Other than that, if you have file extensions visible, you can change a file’s type easily by changing the extension.
Frequently Asked Questions (FAQs)
Here we answer a few commonly asked questions concerning file extensions.
How do I change file extensions in Windows 11?
There are various ways to change file extensions in Windows 11. Refer to our guide How to Change a File Type on Windows 11: Basic and Advanced Ways to Do So! for the same.
How to hide file extensions in Windows 11?
Hiding file extensions is as easy as showing them. In our guide above, in Methods #1-3, simply select the box that says “Hide extensions for known files”. In Methods #4-6, change the value from 0 to 1. Everything else remains the same.

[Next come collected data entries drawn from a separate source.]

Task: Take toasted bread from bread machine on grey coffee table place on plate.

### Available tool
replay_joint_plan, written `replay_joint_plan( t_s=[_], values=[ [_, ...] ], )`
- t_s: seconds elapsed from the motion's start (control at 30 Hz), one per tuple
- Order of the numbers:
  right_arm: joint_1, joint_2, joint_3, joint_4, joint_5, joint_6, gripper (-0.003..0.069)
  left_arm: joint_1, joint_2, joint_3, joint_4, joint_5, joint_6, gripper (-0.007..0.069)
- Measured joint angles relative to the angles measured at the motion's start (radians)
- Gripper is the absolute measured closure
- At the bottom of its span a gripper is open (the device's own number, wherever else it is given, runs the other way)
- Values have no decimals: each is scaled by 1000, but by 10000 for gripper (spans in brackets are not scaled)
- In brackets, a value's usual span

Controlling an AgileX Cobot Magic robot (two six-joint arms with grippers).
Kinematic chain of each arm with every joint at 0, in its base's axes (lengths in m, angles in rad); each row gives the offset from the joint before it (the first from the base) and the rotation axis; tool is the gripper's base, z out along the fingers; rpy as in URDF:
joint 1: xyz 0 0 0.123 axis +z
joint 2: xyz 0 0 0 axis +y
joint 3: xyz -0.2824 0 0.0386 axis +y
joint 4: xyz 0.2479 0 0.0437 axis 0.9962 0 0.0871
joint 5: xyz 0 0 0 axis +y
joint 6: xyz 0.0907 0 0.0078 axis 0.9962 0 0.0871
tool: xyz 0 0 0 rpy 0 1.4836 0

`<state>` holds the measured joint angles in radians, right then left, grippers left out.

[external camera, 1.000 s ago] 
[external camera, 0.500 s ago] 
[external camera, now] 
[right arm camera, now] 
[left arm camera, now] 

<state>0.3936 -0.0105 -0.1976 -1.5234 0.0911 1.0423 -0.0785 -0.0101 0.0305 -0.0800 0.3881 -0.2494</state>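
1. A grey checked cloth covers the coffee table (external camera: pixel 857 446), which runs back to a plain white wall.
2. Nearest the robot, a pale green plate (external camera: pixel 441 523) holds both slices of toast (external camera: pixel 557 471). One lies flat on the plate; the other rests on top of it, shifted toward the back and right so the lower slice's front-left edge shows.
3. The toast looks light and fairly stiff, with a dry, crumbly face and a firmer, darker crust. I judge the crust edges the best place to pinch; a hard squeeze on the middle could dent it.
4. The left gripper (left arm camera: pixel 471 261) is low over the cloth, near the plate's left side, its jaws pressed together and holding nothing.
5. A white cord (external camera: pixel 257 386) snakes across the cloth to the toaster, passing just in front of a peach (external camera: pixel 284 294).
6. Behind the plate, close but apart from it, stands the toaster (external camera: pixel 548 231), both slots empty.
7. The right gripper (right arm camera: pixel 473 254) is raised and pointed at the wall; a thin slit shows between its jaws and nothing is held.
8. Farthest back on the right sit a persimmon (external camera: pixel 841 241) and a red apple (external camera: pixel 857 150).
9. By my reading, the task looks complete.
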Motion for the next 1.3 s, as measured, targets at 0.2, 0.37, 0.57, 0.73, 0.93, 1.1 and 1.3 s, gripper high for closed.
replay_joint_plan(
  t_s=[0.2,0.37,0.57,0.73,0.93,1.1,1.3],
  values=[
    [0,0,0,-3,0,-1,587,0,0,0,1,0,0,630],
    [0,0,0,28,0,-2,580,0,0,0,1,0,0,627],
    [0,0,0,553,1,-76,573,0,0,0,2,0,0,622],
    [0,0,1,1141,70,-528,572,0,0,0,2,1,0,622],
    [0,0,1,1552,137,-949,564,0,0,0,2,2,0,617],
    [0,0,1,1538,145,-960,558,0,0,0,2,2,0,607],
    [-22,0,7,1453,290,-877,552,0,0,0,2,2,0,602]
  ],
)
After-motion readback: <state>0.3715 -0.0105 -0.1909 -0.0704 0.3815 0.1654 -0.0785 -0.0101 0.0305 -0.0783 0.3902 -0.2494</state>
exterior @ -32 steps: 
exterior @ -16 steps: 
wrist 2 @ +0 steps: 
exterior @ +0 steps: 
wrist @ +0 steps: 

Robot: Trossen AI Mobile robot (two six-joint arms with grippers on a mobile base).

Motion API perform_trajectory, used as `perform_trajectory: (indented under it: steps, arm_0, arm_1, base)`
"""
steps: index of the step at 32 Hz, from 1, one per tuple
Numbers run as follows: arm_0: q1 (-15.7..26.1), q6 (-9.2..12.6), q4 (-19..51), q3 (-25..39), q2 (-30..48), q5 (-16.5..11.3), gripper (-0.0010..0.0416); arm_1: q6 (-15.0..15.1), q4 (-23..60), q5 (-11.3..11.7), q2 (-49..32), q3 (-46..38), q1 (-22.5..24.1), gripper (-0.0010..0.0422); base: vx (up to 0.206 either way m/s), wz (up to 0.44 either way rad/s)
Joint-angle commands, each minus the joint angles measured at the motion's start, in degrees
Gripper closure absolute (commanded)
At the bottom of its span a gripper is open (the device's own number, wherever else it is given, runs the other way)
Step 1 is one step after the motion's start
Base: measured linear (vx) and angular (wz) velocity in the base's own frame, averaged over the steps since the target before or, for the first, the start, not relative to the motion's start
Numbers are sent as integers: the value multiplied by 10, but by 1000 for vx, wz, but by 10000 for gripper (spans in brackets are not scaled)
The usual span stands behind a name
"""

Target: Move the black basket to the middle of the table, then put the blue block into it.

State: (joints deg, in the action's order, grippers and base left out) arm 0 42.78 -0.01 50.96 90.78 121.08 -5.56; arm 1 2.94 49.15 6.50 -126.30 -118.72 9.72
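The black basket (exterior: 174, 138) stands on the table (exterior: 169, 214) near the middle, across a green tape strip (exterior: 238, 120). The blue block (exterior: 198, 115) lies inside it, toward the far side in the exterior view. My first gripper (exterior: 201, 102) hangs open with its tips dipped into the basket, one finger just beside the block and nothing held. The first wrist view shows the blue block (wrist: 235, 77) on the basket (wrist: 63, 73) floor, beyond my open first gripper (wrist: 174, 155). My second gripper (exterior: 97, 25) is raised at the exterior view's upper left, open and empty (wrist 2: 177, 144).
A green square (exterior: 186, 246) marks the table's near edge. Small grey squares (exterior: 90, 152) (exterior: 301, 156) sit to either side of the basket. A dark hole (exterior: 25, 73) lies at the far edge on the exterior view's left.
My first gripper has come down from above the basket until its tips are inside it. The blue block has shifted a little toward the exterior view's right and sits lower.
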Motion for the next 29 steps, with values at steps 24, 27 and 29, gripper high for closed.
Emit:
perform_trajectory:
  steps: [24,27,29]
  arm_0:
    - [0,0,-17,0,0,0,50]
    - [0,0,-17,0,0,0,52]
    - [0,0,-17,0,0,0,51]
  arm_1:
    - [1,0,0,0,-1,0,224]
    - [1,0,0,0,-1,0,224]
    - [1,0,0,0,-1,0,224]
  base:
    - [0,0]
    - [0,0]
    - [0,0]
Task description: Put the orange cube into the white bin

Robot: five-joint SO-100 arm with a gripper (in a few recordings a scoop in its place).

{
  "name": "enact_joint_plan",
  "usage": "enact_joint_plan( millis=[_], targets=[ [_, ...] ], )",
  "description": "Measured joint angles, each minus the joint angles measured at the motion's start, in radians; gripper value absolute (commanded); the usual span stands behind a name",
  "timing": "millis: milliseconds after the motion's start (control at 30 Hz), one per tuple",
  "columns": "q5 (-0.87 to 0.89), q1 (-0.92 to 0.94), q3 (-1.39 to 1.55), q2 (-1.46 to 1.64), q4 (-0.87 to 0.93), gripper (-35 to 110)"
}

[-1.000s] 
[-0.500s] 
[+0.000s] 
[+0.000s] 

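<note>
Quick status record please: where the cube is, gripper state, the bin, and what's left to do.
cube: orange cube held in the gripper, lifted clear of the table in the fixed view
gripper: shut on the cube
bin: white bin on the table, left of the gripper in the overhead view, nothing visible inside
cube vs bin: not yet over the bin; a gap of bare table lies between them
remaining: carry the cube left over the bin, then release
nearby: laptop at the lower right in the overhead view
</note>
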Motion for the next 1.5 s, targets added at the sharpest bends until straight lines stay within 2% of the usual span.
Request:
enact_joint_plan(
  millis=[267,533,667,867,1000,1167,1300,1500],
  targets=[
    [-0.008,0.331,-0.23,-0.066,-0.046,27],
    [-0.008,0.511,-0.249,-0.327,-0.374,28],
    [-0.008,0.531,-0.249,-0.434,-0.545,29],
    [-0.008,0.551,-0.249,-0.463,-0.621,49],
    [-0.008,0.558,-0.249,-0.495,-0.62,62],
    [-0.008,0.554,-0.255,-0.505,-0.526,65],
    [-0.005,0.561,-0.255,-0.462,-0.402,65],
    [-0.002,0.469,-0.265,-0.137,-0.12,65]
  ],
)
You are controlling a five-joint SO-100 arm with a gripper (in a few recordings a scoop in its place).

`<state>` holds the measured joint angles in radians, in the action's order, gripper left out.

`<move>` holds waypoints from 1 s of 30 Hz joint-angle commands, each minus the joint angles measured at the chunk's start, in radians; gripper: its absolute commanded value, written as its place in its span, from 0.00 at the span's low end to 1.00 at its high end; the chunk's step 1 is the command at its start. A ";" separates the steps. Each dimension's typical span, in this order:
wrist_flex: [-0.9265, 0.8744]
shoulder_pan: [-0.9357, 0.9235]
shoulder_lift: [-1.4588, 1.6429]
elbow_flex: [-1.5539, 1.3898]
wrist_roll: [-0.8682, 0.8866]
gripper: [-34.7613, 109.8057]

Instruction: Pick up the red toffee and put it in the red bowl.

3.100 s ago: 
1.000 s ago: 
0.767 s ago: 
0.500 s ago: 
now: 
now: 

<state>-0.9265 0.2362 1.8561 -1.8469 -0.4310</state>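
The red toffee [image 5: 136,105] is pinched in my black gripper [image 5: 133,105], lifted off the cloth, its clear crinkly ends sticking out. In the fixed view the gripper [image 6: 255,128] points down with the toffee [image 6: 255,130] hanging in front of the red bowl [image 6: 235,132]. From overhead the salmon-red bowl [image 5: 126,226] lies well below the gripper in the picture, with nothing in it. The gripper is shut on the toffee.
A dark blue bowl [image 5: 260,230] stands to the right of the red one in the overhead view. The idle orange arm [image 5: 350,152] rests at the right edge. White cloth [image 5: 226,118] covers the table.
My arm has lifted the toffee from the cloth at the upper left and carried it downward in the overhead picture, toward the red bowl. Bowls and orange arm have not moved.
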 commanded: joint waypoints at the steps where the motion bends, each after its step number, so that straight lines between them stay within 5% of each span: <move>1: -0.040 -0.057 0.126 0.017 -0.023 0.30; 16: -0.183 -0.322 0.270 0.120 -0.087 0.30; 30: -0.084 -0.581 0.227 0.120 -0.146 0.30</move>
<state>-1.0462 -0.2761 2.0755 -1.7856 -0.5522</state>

How to show hidden files in Windows 11?
The simplest way to show hidden files is to do so from the File Explorer option. Press
Win + E to open File Explorer. Click on View at the top, select Show, then click on Hidden items to make sure there’s a tick next to it.
Related: How to show large files on Windows 11
What are some common filename extensions in Windows?
There are tons of filename extensions that are recognized by Windows. Microsoft’s support page has a dedicated page that lists all the common filename extensions and their formats.
We hope you were able to show file extensions on your PC with the methods given above. Doing so comes in handy when you have to change file types and to know exactly the extension of the file that you’re accessing.